Hemingway was born July 21, 1899 in Oak Park, Illinois. After graduating from high school, he went to write for the Kansas City Star in 1917. In 1918, Hemingway joined the Red Cross to serve as an ambulance driver, where he was wounded. This wound changed his perspective on life, and was a great influence in his writing. In 1921, he moved to Paris where he met fellow expatriates Gertrude Stein, F.Scott Fitzgerald, and Ezra Proud, and Ford Madox Ford. In Paris, he started writing. His first novel was The Sun Also Rises, published in 1926. Throughout his life, Hemingway enjoyed bullfighting, big-game hunting, and fishing, and his characters are often portrayed engaging in these pursuits. In his life, he was married four times and had three children. On June 2, 1961, after battling depression and high blood pressure, Hemingway committed suicide by shooting himself with his double-barrelled shotgun.
From the very start of his writing career, Hemingway emphasized the destructive effect war has on the human psyche. Early in his career, Hemingway published the short story collection In Our Time. In this collection is the short story "Solidier's Home," which tells the story of Krebs, a soldier returning from World War I. Krebs felt that trying find love after war "wasn't worth it" (In Our Time, 71), and he declared that "I don't love anybody" (IOT, 76). The war had so devastated the young soldier so terribly that he did not want to, and if fact, could not love.
In his first novel, The Sun Also Rises, Hemingway depicts a group of expatriates traveling through Europe. Hemingway's integration of the message that war makes people incapable of loving is very subtly integrated in the story. Jake Barnes, the narrator, is a World War I veteran who "had an accident" (The Sun Also Rises, 120) which renders him impotent. Even though Jake and Brett "could have had a damned good time together" (TSAR, 251) as lovers, Jake's war wounds, symbolic of the damage caused to the "Lost Generation" by World War I, prevent that from happening. As Carole Gottlieh Vopat puts it:
"romantic love is instead a compulsion and misery, a neurotic and scarcely uncontrollable sickness which, rather than shore up his tentative masculinity, only serves to castrate him further." (The End of the The Sun Also Rises: A New Beginning)

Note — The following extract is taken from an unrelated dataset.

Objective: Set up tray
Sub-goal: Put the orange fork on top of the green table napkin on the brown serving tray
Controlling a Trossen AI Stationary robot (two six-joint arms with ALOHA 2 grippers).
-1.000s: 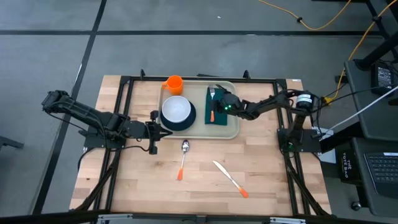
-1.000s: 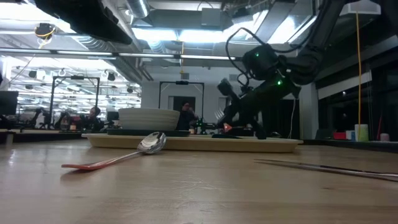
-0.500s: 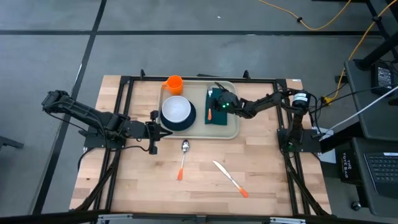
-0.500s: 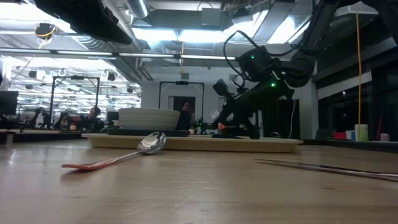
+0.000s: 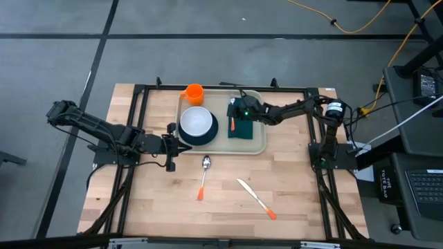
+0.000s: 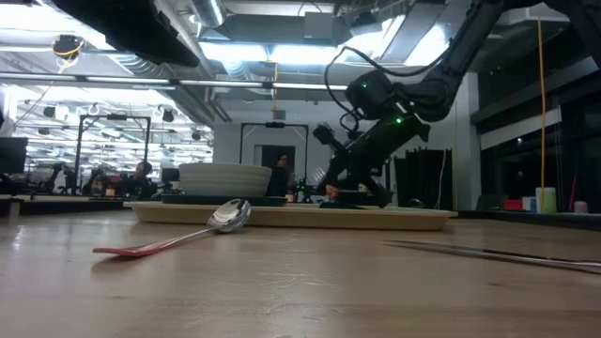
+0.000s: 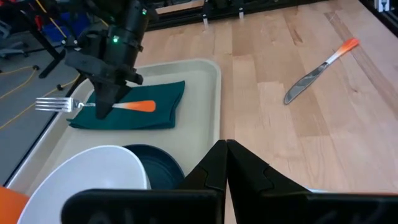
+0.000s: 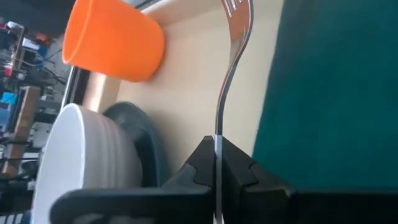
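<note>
Hovering over the tray, the right gripper (fingers clamped) pinches a fork above the napkin.

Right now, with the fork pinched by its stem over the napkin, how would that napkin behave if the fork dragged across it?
The green napkin looks like thin folded cloth, so it would probably bunch or slide on the smooth tray rather than stay flat. It seems light, so even the fork in the right gripper could shift it.
</note>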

The war totally obliterated any possibility of Jake finding love.
In The Sun Also Rises, there is also the highly sexed Lady Brett Ashley. She goes around trying to find love in every man she meets, but ultimately ends up being disappointed. This is because her "true love" (TSAR, 46) has "kicked off with the dysentery" (TSAR, 46) during the war. The Lady has lost the single person she can love, and now cannot find someone new to foster love with. Due to the effect of the war, Brett is left alone with no one to love.

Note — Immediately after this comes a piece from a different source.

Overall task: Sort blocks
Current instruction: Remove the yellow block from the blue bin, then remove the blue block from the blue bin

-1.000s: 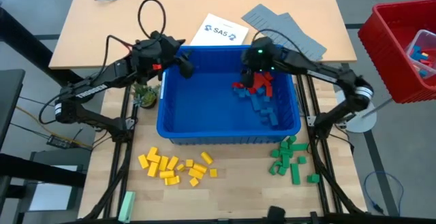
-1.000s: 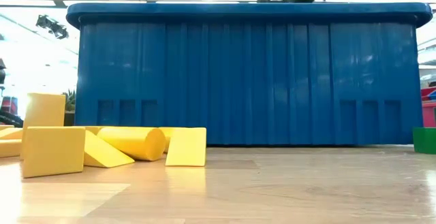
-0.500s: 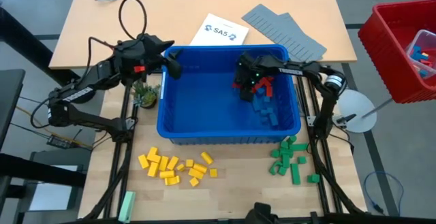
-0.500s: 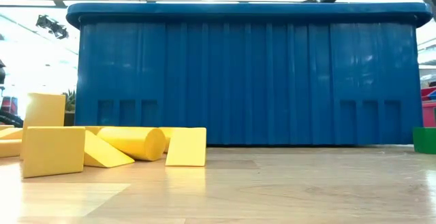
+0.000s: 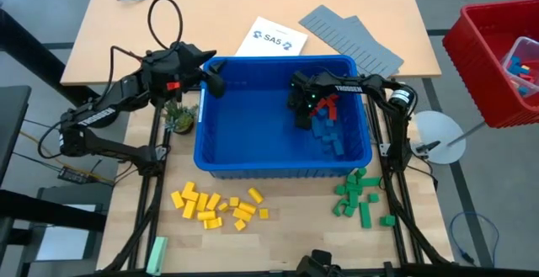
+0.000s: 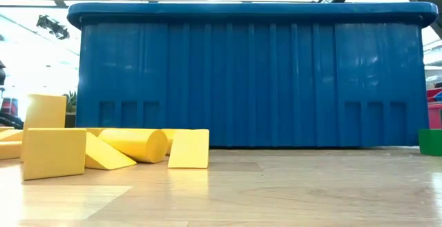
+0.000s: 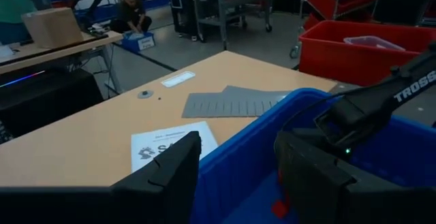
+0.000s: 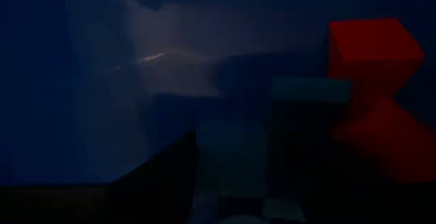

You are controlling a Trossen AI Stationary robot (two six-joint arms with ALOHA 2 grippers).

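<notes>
The blue bin (image 5: 253, 155) stands mid-table and holds red blocks (image 5: 329, 103) and blue blocks (image 5: 328, 139) at its right side. Yellow blocks (image 5: 217, 206) lie on the table in front of the bin at the left, green blocks (image 5: 358, 194) at the right. My right gripper (image 5: 301, 114) is down inside the bin beside the red and blue blocks. In its wrist view its open fingers stand on either side of a blue block (image 8: 231, 156), with red blocks (image 8: 371, 54) beside. My left gripper (image 7: 235, 176) is open and empty above the bin's far-left rim (image 5: 212, 65).
Grey ridged panels (image 5: 349, 33) and a printed sheet (image 5: 269, 38) lie behind the bin. A small plant (image 5: 179, 117) stands at the bin's left wall. A pale green bar (image 5: 157, 252) lies at the near-left corner. A red bin (image 5: 497, 58) stands off the table's right.
My right gripper has gone down into the bin and a little toward the table's left, ending beside the red and blue blocks. My left gripper has drawn back toward the table's left, from inside the bin's far-left corner to above its rim.
</notes>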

Robert Cohn, a Jew who tags along with Jake and his friends, is touched by the war in a different way. Rather than being directly affected by war's evil as Jake and Brett have, Cohn's inability to find love is found in his inability to relate to his peers. Cohn did not fight in, nor was he directly affected by the war as his peers were. He does not see the world with the sober, disillusioned eyes that the war forced upon the other characters, and therefore behaves in a less mature manner. He still clings on to the old chivalric (Christian) code, that Hemingway believed had failed the world. Critic Mark Spilka spells it out best:
"He is the last chivalric hero, the last defender of an outworn faith, and his function is to illustrate its present folly-to show us, through the absurdity of his behavior, that romantic love is dead, that one of the great guiding codes of the past no longer operates." (The Death of Love in The Sun Also Rises)

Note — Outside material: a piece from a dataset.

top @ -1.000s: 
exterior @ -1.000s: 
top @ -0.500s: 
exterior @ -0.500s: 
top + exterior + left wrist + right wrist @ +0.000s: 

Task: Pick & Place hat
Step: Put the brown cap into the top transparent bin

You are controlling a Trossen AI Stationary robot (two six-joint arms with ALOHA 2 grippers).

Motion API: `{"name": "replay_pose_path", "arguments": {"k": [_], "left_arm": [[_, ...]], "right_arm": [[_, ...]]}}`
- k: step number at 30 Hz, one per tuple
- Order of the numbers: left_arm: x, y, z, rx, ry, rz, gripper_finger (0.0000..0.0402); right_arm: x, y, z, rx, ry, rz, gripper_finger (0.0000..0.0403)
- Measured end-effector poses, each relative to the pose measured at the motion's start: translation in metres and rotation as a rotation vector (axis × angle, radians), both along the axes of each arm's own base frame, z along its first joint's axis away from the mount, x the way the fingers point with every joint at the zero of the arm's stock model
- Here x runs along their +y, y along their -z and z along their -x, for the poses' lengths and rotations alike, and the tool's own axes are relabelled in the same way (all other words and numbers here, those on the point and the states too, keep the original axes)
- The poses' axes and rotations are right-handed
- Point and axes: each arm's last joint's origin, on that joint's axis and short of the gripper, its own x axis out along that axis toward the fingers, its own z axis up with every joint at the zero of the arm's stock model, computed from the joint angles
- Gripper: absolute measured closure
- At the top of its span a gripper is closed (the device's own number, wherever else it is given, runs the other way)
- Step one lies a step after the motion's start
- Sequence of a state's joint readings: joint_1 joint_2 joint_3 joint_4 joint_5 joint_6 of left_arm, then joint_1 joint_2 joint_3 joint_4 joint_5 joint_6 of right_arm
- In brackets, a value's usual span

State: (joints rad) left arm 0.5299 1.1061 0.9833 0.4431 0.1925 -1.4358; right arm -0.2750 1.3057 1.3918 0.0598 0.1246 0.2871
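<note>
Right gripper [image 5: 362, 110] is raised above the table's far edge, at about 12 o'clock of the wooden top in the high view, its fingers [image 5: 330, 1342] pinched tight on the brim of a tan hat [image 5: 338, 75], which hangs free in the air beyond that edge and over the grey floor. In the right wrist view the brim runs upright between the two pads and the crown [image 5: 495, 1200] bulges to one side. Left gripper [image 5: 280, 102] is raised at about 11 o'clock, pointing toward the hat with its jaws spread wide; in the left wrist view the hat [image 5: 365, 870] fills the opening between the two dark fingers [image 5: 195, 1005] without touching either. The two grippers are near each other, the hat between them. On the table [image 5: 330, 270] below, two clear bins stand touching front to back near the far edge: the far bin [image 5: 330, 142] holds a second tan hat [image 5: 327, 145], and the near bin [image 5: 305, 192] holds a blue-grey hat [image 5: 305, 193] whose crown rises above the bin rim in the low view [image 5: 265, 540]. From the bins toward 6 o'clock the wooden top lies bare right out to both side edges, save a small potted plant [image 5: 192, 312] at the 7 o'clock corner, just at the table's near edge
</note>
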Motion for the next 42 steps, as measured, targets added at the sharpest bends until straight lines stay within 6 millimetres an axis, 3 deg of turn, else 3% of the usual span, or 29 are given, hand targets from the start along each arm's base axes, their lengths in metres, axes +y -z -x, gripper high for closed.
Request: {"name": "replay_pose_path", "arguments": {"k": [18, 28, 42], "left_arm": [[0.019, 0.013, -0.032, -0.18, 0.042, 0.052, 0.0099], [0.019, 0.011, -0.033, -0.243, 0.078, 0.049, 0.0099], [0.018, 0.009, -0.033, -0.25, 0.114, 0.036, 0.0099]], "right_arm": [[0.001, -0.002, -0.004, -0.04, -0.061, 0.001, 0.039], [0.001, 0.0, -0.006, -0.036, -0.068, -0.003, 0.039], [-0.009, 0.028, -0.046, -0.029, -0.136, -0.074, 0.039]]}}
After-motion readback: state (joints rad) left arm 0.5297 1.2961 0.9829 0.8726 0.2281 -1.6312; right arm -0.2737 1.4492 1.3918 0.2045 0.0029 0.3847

Cohn is a romantic, who still clings to the old chivalric code of knights from days gone by. Cohn's lack of war experience causes him to cling to these idealistic, outdated values, while his contemporaries have been disillusioned by the devastation caused by war. Ultimately, Cohn is left unable to relate to peers and find love because of the scourge of war.
For Whom the Bell Tolls is Hemingway's epic novel about the Spanish Civil War. As in The Sun Also Rises, For Whom the Bell Tolls depicts the war's dark power to destroy love.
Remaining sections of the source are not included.